_What is expected_:
Exactly the lines below from the one with "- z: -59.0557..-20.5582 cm" up to and including the one with "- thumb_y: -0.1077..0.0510" make up the answer, with nothing else added.

[Data records]
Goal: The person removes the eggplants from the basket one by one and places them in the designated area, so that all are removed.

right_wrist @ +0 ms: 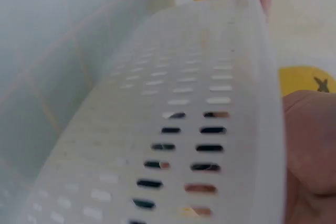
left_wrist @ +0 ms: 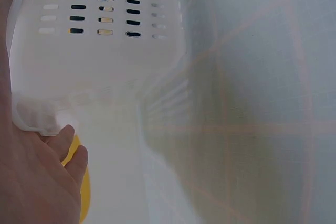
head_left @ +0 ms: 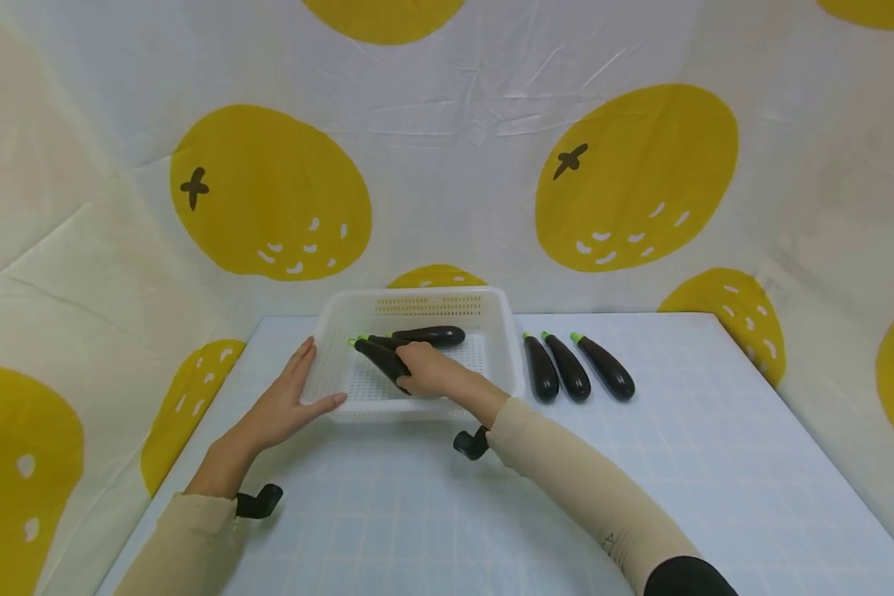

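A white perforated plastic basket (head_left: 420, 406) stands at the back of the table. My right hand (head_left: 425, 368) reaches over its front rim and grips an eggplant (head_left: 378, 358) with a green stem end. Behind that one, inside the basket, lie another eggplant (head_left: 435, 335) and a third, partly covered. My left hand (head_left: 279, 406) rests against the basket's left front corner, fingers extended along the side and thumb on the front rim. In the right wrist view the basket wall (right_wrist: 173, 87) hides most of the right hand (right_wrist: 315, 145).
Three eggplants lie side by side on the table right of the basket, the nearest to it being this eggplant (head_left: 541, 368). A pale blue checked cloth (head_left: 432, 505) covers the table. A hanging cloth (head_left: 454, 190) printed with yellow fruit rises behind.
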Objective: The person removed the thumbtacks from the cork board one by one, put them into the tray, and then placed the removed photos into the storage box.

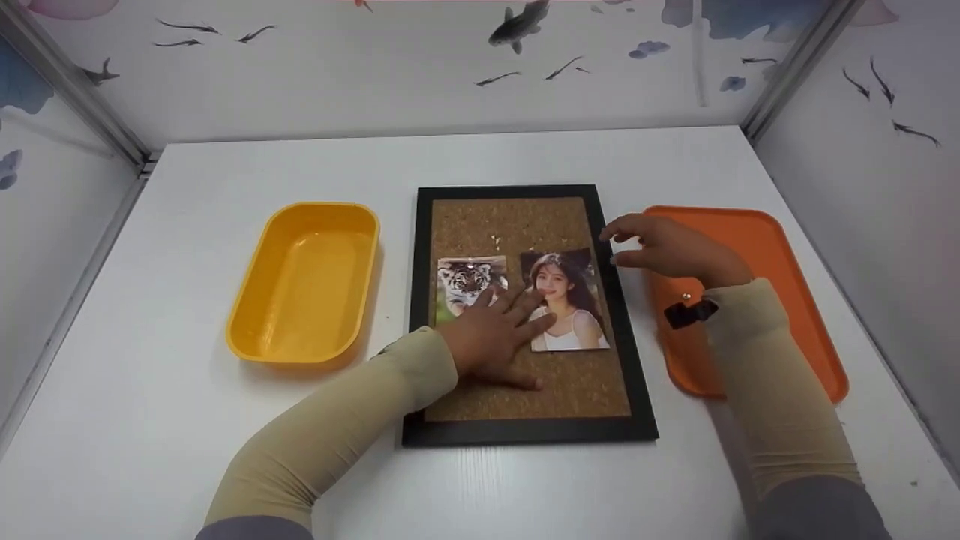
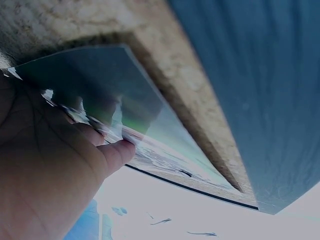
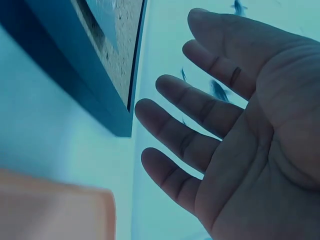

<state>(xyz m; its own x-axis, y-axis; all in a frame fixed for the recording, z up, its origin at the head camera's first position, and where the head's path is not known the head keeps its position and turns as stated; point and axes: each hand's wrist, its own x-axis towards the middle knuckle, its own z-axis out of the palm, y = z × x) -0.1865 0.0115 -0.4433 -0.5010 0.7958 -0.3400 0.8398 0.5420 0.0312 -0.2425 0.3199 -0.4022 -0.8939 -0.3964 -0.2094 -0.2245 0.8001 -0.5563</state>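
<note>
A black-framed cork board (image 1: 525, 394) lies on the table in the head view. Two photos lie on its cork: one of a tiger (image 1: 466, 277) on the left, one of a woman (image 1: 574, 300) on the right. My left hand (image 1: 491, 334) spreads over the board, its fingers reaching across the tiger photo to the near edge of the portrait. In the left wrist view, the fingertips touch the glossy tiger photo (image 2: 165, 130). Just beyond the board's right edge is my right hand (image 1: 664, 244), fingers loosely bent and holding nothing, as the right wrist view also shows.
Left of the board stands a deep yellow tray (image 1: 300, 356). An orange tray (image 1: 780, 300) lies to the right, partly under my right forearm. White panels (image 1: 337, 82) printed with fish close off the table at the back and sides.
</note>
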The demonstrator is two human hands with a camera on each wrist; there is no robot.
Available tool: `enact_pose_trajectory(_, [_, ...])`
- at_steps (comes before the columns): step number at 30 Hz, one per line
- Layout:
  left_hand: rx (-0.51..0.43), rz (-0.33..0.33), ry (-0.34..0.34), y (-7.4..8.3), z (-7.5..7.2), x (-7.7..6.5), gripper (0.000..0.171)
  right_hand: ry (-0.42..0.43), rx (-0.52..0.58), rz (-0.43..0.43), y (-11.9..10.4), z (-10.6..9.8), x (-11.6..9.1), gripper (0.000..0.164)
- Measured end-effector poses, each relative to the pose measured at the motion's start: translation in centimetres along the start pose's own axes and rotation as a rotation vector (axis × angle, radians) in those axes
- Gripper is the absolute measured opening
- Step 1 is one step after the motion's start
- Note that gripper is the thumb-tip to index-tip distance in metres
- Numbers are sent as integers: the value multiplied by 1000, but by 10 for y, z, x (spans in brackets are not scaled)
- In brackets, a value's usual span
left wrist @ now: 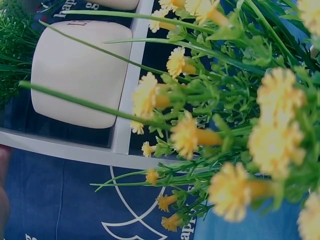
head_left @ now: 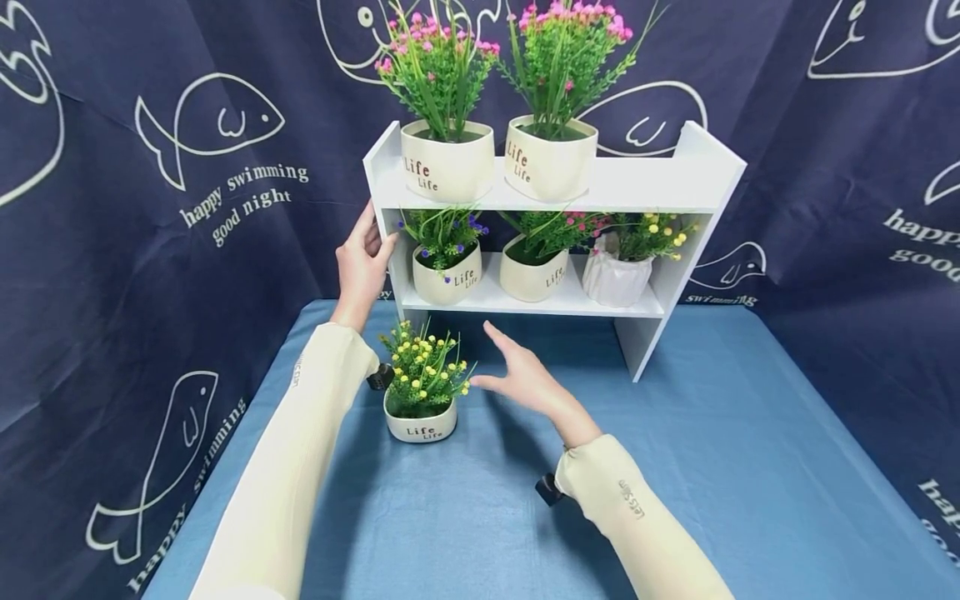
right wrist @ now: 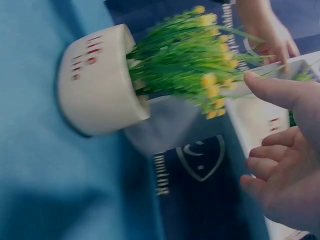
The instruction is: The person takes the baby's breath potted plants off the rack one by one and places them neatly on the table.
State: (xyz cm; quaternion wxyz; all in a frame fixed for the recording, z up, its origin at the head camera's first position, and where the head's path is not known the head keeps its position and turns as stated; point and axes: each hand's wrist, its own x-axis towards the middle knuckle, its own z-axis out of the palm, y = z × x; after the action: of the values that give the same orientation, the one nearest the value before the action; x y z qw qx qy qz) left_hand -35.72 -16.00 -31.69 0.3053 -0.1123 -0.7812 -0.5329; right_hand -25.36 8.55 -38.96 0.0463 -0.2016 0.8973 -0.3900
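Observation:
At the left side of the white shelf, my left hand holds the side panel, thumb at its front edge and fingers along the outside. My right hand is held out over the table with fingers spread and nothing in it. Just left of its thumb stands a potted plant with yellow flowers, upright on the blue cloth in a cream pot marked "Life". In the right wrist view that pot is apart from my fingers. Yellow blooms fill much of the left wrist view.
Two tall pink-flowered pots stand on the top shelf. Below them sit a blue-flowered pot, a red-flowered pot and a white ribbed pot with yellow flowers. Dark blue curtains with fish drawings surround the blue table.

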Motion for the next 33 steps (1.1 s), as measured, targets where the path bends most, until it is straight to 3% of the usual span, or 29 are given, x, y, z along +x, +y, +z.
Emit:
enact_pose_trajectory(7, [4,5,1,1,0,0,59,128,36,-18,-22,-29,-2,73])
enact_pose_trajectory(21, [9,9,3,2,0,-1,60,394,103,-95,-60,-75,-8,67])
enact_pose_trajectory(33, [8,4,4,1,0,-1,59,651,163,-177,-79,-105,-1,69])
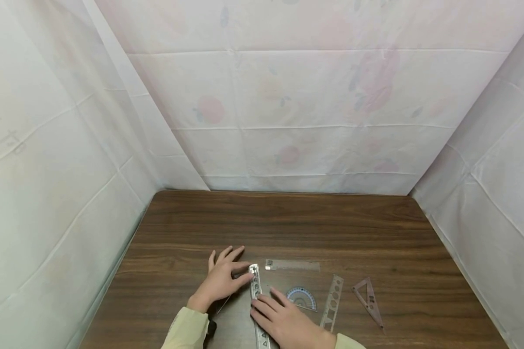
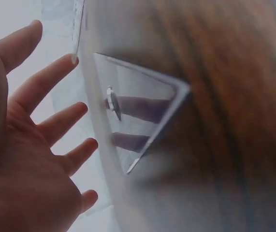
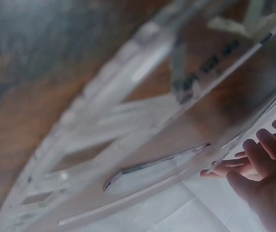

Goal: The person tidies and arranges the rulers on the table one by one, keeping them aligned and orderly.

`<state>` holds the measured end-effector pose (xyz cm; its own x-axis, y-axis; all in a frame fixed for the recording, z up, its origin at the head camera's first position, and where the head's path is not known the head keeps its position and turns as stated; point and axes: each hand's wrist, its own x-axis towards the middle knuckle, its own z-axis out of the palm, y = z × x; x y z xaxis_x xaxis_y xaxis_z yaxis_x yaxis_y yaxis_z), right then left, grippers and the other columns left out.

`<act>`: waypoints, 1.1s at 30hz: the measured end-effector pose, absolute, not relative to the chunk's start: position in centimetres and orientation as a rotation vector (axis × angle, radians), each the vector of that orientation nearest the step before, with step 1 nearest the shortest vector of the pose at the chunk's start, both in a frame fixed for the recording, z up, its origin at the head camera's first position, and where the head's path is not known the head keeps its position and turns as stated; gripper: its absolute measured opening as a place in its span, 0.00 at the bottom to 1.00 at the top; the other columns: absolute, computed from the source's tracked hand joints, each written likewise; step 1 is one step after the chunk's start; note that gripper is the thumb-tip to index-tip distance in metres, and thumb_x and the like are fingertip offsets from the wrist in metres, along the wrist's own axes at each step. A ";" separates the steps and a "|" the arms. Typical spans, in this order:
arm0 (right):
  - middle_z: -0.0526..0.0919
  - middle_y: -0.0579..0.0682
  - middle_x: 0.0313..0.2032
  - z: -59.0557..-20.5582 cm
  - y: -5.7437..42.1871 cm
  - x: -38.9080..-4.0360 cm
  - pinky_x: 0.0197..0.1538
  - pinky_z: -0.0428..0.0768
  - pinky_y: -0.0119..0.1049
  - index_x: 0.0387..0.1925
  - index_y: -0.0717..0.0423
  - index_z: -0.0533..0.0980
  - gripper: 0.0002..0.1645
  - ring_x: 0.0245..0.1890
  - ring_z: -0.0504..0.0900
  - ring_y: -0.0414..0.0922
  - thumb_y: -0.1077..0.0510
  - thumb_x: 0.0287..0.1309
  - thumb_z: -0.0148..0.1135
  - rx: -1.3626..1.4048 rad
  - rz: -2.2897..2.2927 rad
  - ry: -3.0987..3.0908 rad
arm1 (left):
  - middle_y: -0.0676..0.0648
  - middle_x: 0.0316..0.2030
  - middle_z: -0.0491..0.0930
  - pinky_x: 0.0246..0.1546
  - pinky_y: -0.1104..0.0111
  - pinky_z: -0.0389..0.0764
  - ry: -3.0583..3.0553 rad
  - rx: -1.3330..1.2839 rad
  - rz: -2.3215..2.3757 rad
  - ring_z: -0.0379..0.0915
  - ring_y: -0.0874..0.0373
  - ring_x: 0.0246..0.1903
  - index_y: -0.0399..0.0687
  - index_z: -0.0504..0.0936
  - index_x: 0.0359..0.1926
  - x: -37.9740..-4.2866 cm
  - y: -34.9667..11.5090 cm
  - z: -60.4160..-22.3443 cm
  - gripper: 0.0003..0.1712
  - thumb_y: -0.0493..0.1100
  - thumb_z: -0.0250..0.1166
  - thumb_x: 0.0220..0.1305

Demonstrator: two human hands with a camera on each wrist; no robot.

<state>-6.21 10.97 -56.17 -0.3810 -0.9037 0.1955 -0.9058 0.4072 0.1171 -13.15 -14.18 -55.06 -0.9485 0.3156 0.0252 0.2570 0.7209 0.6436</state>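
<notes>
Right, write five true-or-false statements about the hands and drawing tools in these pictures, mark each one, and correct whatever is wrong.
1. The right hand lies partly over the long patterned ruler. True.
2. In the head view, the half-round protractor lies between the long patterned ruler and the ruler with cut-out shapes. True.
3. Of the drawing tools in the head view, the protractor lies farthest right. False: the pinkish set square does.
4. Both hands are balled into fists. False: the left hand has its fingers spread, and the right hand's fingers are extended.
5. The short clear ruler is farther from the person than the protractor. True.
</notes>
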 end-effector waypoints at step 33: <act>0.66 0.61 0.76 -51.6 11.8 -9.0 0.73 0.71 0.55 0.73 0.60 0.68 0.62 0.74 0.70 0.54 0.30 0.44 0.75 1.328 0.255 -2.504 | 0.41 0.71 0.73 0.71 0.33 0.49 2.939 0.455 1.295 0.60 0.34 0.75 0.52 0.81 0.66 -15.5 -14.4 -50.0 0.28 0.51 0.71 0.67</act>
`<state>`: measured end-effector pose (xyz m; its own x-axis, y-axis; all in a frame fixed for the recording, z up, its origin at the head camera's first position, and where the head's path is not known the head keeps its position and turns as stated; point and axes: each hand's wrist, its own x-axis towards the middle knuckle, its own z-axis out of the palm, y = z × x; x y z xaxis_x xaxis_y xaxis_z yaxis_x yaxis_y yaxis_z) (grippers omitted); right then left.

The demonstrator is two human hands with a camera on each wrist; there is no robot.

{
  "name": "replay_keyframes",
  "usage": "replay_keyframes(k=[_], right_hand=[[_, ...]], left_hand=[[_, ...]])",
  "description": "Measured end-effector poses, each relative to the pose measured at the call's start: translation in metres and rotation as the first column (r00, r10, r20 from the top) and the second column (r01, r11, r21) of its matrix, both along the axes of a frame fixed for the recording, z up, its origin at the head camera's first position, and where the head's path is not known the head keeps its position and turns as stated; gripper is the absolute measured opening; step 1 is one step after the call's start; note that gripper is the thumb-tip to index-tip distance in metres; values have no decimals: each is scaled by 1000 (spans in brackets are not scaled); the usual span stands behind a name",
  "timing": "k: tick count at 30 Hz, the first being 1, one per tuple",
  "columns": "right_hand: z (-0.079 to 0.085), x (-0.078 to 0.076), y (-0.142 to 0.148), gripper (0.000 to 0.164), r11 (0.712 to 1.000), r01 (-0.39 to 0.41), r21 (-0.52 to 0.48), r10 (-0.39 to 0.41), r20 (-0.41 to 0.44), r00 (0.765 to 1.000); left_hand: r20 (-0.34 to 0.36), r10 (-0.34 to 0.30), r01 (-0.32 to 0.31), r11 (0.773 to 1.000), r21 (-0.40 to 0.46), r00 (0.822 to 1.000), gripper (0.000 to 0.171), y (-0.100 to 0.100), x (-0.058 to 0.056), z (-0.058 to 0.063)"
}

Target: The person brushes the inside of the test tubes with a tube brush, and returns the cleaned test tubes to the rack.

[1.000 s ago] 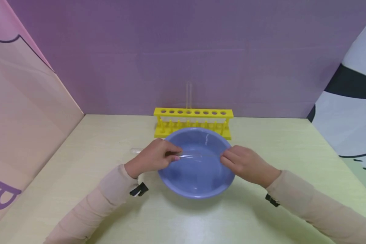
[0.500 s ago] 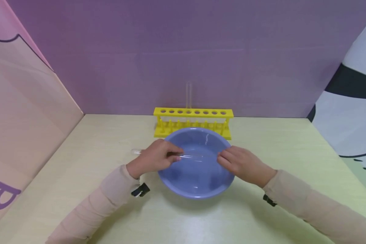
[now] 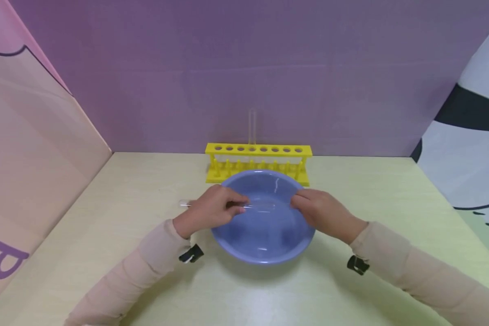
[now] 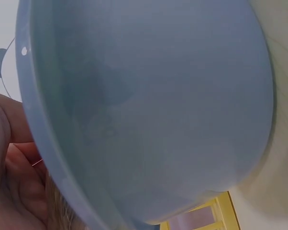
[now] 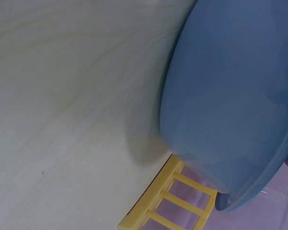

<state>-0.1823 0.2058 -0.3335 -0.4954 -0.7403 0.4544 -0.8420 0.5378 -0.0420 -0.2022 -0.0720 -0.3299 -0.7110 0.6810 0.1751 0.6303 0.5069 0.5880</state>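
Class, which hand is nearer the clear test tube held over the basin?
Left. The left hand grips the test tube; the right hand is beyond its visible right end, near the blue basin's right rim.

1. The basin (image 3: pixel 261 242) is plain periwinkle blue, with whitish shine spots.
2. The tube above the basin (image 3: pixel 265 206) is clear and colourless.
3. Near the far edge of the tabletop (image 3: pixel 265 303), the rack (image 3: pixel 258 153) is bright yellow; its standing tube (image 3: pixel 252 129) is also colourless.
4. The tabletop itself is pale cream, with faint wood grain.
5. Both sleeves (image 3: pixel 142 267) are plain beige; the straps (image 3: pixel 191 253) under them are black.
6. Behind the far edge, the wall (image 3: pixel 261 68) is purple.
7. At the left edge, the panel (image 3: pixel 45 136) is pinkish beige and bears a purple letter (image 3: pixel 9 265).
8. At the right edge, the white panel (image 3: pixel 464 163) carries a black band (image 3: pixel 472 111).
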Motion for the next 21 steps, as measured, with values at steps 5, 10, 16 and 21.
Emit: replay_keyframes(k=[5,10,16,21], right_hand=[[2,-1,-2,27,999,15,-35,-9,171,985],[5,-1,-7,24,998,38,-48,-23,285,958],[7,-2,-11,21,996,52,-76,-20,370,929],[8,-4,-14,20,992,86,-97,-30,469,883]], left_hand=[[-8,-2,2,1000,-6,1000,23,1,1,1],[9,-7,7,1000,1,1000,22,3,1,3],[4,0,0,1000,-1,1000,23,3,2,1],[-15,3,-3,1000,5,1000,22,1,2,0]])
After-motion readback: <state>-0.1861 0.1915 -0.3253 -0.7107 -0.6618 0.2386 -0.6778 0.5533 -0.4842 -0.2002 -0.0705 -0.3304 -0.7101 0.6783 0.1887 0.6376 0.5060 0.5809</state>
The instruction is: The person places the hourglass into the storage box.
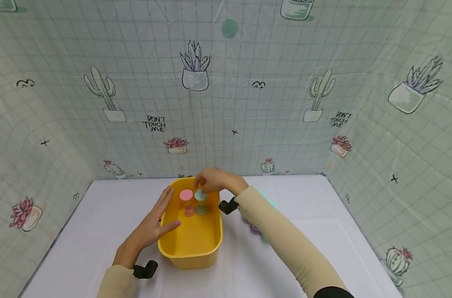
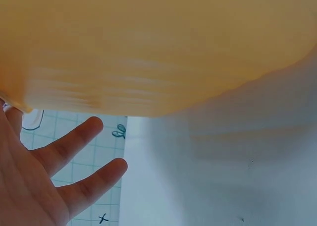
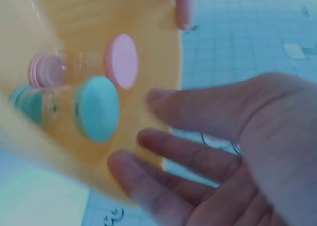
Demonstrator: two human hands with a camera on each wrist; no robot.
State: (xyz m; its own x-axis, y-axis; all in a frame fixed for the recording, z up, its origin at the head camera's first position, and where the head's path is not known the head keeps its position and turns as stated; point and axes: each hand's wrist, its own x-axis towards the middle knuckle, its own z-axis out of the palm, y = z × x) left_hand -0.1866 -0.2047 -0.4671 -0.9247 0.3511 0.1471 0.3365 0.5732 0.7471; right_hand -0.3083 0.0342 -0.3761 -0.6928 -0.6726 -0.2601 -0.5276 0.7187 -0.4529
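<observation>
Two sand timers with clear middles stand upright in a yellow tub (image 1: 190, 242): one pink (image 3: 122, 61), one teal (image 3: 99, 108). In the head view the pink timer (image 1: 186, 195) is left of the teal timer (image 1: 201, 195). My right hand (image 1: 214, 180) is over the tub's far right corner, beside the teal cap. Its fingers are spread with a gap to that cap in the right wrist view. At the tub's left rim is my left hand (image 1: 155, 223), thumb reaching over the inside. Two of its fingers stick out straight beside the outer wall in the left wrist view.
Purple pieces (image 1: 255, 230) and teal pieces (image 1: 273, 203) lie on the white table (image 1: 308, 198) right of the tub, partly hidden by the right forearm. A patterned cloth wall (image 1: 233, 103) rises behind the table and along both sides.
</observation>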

_Answer area_:
  - z: -59.0557..-20.5582 cm
  - y: -5.7437..42.1871 cm
  - x: -38.9080..-4.0360 cm
  - pinky_x: 0.0197..0.1538
  - pinky_z: -0.0428..0.0768
  - pinky_y: -0.0119..0.1049
  - index_x: 0.0387..0.1925
  - index_y: -0.0717..0.0423
  - index_z: -0.0533..0.0980
  - gripper: 0.0002..0.1645
  - ring_x: 0.0245..0.1890
  - ring_z: -0.0504..0.0900
  - ring_y: -0.0414..0.0922
  - thumb_y: -0.1077..0.0510

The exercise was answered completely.